We propose a dataset for multimodal visuo-tactile learning called Touch and Go, in which human data collectors probe objects in natural environments with tactile sensors, while recording egocentric video.
We successfully apply it to a variety of tasks: 1) self-supervised visuo-tactile feature learning, 2) the novel task of tactile-driven image stylization, i.e., making an object look as though it were ''felt like'' a given tactile input, and 3) predicting future frames of a tactile signal from visuo-tactile inputs.
Touch and Go Dataset       We collect a dataset of natural vision-and-touch signals. Our dataset contains multimodal data
recorded by humans, who probe objects in their natural locations with a tactile sensor. To more easily
train and analyze models on this dataset, we also collect material labels and identify touch onsets.

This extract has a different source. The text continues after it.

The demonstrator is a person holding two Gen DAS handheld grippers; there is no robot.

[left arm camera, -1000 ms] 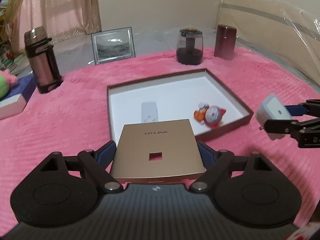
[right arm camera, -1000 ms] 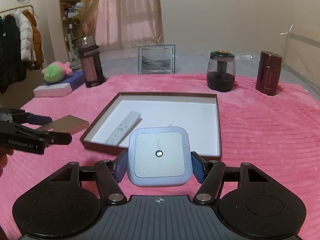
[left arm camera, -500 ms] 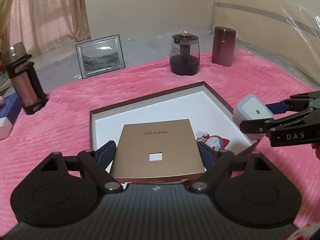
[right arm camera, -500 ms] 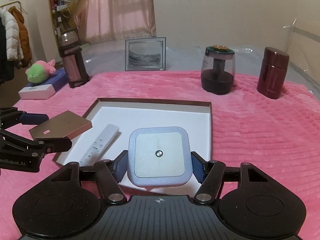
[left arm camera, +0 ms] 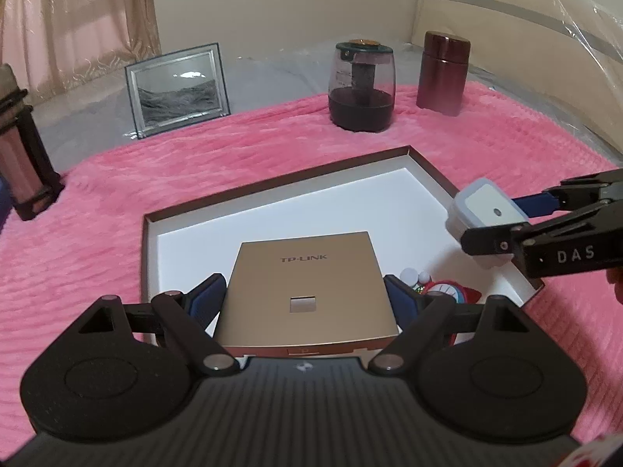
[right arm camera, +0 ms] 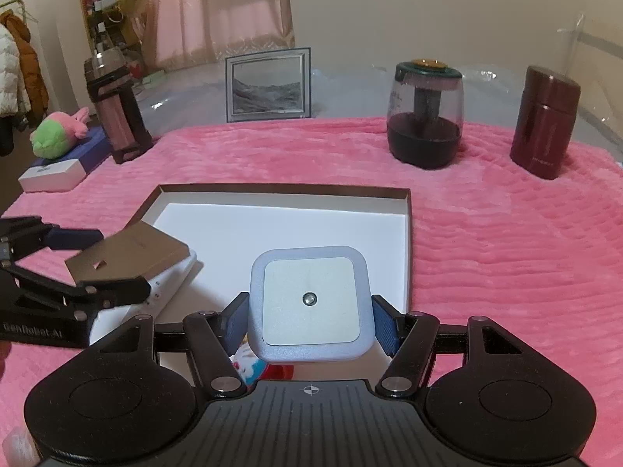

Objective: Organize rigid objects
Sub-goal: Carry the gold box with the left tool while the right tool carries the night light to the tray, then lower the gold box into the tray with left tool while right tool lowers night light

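The left tongs [left arm camera: 305,295] squeeze a gold box [left arm camera: 307,288]. The right tongs [right arm camera: 309,321] squeeze a blue square [right arm camera: 309,303]. Only the right view shows a white remote [right arm camera: 171,284], maybe, under the box.

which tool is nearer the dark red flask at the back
Right. The right tool, holding the night light, is over the tray's side that faces the dark red flask; the left tool is over the tray's opposite side.

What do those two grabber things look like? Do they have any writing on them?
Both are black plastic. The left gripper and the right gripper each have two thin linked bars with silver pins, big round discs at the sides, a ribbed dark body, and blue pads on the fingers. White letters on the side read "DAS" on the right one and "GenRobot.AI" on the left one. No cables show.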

The touch_and_go directory contains a directory of raw videos, extract_frame.py that convert raw videos to frames, and label.txt of material labels for onset frames.
Each raw video folder in the Dataset folder consists of six items:
video.mp4: Raw RGB video recording the interaction of human probing objects. gelsight.mp4: Raw GelSight (tactile) video for objects. time1.npy: The recording time for each frame in ''video.mp4''. time2.npy: The recording time for each frame in ''gelsight.mp4''. video_frame: The folder containing all the frames in ''video.mp4''. (Generated after running extract_frame.py) gelsight_frame: The folder containing all the frames in ''gelsight.mp4''. (Generated after running extract_frame.py)
Applications
To evaluate the effectiveness of our dataset, we perform tasks that are designed to span a variety of application domains, including representation learning, image synthesis, and future prediction.

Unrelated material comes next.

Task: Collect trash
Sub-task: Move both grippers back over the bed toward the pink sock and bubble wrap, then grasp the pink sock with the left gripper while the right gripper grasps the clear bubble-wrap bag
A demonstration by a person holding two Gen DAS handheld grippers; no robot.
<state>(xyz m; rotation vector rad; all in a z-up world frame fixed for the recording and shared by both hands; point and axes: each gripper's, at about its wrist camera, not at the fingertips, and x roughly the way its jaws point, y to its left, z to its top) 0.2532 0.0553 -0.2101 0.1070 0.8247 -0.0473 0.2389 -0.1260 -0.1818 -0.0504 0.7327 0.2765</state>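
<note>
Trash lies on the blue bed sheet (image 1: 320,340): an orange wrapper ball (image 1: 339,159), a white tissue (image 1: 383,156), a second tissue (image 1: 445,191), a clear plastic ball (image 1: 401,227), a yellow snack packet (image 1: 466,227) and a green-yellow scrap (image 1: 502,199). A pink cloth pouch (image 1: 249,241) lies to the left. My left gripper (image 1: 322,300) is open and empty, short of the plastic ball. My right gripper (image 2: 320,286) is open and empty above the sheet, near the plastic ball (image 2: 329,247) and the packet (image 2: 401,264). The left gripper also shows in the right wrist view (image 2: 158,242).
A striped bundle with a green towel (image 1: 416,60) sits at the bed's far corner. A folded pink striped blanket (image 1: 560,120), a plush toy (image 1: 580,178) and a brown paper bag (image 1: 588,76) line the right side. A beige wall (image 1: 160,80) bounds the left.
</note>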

Tactile-driven image stylization
Both touch and sight convey material properties and geometry. A model that can successfully predict these properties from visuo-tactile data therefore ought to be able to translate between modalities.
We propose the task of tactile-driven image stylization: making an image look as though it “feels like” a given touch signal. In the figure below we show results from our model. Our model successfully manipulates
images to match tactile inputs, such as by making surfaces rougher or smoother, or by creating
“hybrid” materials (e.g., adding grass to a surface).
Hover over each row to make the right pictures look like the left tactile input.
             Conditional tactile example
We use our dataset to ask whether visual data can improve our estimates of future tactile signals: i.e., what will this object
feel like in a moment?
We predict multiple frames by autoregressively feeding our output images back to the original model.
We evaluate our model for predicting future tactile signals. In the figure below, we compare a tactile-only model to a multimodal visuo-tactile model, and show that the latter obtains better performance.
By incorporating our dataset's visual signal, the model gains a constant performance increase
under different evaluation metrics, under both experimental settings. The gap becomes larger for
longer time horizon, suggesting that visual information may be more helpful in this case.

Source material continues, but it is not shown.